Become a digital, global citizen and enable the new generation of digital entrepreneurs around the world. AppDirect offers a subscription commerce platform to sell any product, through any channel, on any device - as a service. We power millions of subscriptions worldwide for organizations. We do this by our values-driven culture - one that enables you to Be Seen, Be Yourself, and Do Your Best Work.
We’re looking for talented yet humble individuals who are smart, passionate, and want to drive disruption in the Information security industry. If you thrive in a fast-paced, collaborative workplace, AppDirect provides an environment where you will be challenged and inspired every day. If you relish the freedom to bring creative, thoughtful solutions to the table that reflect your experience and personality, there's no limit to what you can accomplish here.
What you'll do and how you'll make an impact
This individual will work in the Information Security team and will have, as a main task, to secure our public cloud platforms and to work cross functionally with several other departments to achieve results-fast.
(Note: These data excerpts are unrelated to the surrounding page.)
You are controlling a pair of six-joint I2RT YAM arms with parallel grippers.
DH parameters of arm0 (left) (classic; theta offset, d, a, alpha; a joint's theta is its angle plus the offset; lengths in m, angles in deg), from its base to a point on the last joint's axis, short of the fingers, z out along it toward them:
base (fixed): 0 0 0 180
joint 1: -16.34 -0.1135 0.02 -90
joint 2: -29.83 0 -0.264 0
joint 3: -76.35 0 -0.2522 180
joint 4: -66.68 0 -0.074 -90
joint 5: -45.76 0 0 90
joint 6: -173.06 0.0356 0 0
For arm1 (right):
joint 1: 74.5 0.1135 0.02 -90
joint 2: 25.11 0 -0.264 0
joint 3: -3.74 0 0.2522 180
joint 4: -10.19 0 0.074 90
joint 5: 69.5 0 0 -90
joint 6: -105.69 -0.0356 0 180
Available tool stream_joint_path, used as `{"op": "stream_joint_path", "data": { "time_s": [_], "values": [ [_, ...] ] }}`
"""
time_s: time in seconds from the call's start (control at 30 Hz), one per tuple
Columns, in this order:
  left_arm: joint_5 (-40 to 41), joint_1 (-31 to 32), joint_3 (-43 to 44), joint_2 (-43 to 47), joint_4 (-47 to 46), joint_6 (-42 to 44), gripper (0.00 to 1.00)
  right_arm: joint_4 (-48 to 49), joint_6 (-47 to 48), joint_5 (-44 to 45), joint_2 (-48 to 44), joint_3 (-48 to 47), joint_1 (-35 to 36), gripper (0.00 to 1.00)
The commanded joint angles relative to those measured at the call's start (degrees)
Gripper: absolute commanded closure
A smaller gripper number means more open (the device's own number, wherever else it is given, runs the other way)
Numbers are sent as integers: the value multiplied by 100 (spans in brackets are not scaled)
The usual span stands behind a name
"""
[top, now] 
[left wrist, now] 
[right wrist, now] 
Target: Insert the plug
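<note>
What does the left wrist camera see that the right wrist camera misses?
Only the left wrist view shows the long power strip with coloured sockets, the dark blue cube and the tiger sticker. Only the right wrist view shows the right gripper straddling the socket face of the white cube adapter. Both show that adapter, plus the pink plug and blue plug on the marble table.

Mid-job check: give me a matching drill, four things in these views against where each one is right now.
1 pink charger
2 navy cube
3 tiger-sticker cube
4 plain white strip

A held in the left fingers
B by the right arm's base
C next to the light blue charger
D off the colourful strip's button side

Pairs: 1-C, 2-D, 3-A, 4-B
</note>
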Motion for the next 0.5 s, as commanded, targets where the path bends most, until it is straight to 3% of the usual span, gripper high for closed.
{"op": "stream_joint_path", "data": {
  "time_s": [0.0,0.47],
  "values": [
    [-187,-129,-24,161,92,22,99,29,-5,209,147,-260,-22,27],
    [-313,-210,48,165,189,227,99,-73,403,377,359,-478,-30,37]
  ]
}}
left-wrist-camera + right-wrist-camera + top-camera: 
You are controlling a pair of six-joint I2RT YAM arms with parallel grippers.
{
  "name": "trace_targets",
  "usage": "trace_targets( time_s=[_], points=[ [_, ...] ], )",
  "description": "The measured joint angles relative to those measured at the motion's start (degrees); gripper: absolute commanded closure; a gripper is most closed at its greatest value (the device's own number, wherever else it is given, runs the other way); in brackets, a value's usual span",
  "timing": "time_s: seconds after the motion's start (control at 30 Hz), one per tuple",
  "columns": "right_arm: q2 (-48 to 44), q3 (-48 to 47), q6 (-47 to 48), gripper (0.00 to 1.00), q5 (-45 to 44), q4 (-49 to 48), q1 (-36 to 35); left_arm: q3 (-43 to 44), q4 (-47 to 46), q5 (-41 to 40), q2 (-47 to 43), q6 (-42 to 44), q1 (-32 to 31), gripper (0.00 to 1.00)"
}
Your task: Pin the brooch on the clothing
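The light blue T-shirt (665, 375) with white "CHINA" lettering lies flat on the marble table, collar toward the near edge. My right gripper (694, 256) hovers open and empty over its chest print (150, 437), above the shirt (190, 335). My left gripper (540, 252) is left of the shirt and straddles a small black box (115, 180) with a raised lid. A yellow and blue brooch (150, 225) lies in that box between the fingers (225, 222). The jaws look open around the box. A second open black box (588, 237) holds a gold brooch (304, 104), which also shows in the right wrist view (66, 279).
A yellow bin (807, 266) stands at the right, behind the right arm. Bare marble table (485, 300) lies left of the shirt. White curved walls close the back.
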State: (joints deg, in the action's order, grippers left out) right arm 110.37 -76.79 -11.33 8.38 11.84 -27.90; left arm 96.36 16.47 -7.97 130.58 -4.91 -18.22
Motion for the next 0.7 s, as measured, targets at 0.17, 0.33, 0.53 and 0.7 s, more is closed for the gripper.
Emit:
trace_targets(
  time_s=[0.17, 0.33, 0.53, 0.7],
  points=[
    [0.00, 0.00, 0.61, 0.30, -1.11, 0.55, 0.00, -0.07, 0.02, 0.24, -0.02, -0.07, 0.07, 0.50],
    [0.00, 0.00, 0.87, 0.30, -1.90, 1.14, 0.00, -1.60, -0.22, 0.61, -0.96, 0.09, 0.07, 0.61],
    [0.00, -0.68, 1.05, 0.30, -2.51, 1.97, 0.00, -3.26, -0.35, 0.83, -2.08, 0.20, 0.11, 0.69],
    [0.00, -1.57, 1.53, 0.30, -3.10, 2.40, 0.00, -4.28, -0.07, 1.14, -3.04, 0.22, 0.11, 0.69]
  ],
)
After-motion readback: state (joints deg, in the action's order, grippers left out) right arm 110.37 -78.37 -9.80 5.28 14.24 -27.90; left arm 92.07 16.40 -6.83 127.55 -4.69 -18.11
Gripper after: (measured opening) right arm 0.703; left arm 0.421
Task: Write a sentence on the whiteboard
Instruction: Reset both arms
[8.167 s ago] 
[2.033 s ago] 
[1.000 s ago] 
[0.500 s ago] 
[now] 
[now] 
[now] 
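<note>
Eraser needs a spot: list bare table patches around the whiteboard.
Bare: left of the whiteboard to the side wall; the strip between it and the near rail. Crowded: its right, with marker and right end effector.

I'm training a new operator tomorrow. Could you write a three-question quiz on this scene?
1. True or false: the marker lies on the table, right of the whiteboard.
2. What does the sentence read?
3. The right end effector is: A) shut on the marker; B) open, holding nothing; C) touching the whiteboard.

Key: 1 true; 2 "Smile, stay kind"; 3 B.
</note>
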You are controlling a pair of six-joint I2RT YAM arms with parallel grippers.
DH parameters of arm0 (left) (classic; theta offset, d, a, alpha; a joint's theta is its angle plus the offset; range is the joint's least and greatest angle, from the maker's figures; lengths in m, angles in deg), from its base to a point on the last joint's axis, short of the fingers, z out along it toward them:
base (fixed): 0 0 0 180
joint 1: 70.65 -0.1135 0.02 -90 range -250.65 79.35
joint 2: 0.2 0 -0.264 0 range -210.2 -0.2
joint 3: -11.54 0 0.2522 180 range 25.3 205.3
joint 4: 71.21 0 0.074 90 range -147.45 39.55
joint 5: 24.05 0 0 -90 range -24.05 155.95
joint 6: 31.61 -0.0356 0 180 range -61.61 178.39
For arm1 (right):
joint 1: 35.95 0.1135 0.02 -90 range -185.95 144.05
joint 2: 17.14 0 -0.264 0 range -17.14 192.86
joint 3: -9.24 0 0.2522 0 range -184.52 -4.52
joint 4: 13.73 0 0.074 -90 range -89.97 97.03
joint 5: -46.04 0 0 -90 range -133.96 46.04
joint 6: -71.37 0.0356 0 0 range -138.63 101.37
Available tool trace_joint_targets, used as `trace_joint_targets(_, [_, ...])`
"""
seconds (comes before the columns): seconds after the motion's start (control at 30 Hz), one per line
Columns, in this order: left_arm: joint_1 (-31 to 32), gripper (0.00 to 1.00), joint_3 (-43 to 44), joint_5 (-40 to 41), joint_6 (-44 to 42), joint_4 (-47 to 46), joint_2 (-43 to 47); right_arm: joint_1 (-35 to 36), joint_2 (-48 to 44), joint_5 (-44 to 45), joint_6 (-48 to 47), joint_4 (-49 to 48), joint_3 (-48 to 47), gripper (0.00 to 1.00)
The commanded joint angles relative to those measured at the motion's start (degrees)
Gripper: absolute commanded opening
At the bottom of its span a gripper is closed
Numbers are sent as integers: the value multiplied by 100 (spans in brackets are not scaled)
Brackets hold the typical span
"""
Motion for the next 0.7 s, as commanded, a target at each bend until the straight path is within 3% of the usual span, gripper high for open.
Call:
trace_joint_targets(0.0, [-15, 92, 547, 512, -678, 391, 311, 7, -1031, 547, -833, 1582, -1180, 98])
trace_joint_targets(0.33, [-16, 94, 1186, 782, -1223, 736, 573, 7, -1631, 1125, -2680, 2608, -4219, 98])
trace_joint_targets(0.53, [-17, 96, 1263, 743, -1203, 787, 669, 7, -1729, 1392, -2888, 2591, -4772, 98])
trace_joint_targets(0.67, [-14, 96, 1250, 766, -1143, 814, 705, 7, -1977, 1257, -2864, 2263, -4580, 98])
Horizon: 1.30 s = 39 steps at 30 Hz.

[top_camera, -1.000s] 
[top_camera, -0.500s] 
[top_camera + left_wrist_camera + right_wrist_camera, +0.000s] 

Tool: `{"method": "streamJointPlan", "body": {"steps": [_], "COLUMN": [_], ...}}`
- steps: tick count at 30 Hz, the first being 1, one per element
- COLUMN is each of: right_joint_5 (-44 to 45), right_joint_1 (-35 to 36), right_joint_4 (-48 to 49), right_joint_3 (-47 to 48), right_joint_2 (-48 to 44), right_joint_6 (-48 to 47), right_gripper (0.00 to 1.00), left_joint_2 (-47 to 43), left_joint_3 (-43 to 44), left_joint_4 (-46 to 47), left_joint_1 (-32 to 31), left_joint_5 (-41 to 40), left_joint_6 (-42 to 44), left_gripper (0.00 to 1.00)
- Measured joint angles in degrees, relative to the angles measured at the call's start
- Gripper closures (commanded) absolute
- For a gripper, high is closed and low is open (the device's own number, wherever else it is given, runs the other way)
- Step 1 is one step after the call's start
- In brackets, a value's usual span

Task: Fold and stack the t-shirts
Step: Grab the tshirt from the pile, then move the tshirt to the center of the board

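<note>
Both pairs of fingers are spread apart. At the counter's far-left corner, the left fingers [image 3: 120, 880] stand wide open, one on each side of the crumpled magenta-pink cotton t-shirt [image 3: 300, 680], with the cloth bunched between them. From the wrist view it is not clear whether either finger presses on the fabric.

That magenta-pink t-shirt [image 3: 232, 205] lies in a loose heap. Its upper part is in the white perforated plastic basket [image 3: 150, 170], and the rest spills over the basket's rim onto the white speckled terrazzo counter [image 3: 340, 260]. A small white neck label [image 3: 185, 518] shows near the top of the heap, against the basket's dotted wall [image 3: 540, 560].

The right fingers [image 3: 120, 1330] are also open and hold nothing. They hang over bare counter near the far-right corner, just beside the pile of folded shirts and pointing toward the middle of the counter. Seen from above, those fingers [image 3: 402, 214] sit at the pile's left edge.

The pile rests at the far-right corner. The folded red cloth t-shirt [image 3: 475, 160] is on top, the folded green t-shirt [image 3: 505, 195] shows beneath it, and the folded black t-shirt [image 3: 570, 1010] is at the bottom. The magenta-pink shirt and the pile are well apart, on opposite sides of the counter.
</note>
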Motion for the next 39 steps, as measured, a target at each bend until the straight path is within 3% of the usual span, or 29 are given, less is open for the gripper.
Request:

This is an opportunity for an engineer who is familiar with using and securing cloud platforms, able to automate repetitive tasks and already with a hands-on experience with technologies like containers, Kubernetes and secret management platforms.
Your deep understanding of the discipline of information security will help us meet compliance requirements and address our own and our customers’ risks. You can communicate your knowledge to colleagues, stakeholders, and the community at large. You will provide recommendations for enhancing our platform’s capabilities, while also helping to monitor and secure our own environment and ensure that compliance and audit requirements are met.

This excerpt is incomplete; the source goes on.